Personal information
- Full name: Edi Buro
- Date of birth: September 19, 1987 (age 38)
- Place of birth: Zenica, Bosnia and Herzegovina
- Height: 6 ft 2 in (1.88 m)
- Position(s): Defender; defensive midfielder;

Youth career
- 1995–2004: NK Celik

Senior career*
- Years: Team / Apps / (Gls)
- 2007–2008: Minnesota Thunder / ?? / (??)
- 2009–2011: FK Buducnost / ?? / (??)
- 2011–2012: NK Travnik / ?? / (??)
- 2012–2016: Minnesota United / ?? / (??)

= Edi Buro =

Bosnian soccer player

Edi Buro is a Bosnian-American soccer executive, sporting director, and former professional player. He serves as the Sporting Director of Manitou FC, a youth soccer club based in Minnesota.

== Playing career ==
Buro played professional and high-level club soccer prior to transitioning into coaching and administration. His playing career included stints with FK Budućnost and NK Travnik in Bosnia and Herzegovina, which compete in the Bosnian Premier League system.

He later played in the United States with Minnesota United during the club’s participation in the North American Soccer League (NASL).

== Coaching and administrative career ==
After concluding his playing career, Buro moved into coaching and soccer administration. He later assumed the role of Sporting Director at Manitou FC, where he oversees the club’s technical direction, player development structure, coaching education, and soccer operations.

During his tenure, Manitou FC expanded its programming and competitive participation, supporting player development from early youth stages through academy age groups (U8–U19).
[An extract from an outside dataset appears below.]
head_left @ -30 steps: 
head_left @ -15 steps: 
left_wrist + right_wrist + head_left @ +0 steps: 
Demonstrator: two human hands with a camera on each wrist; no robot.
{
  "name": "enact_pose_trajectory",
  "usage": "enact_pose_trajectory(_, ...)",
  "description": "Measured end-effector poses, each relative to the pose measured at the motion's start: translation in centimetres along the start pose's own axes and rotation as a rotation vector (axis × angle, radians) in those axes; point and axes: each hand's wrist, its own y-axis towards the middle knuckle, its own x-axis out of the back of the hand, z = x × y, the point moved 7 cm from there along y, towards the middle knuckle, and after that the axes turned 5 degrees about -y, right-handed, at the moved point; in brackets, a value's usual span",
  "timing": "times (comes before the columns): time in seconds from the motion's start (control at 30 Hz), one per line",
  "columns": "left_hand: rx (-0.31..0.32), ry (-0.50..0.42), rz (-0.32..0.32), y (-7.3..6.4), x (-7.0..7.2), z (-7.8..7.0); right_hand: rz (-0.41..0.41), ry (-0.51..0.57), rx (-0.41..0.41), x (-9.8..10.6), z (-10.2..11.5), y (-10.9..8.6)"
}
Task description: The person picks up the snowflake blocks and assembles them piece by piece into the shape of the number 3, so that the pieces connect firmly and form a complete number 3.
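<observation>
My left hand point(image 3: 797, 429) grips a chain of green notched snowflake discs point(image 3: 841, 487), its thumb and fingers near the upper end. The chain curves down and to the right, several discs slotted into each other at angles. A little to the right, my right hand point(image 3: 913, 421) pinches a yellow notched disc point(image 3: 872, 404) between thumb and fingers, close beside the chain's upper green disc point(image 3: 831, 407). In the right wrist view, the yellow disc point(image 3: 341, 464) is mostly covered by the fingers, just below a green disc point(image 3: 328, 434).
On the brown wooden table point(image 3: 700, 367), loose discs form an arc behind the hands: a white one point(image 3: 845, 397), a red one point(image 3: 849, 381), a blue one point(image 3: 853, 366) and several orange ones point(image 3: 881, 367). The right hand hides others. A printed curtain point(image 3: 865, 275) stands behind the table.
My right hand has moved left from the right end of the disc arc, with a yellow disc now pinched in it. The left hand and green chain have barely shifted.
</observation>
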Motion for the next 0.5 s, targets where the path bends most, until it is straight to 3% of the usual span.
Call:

The club fields teams in the MLS NEXT Academy Division (boys) and the ECNL Regional League (girls).

Teams within the club’s structure have won state-level competitions and participated in national tournaments, with players advancing to collegiate soccer programs and other development environments.

== Development approach ==
Buro’s work has focused on long-term player development, emphasizing age-appropriate training models, technical skill development, and alignment between team objectives and individual player growth.

== Licenses and certifications ==
Buro holds multiple coaching and leadership credentials, including:
- USSF B License
- USSF C License
- USSF National Youth License
- Coach Developer Diploma
- Club Technical Leadership Diploma
- U.S. Soccer 4v4, 7v7, 9v9, and 11v11 certifications

== Community involvement ==
From 2014 to 2016, Buro served as an Ambassador for The Sanneh Foundation, contributing to youth soccer and community-based initiatives.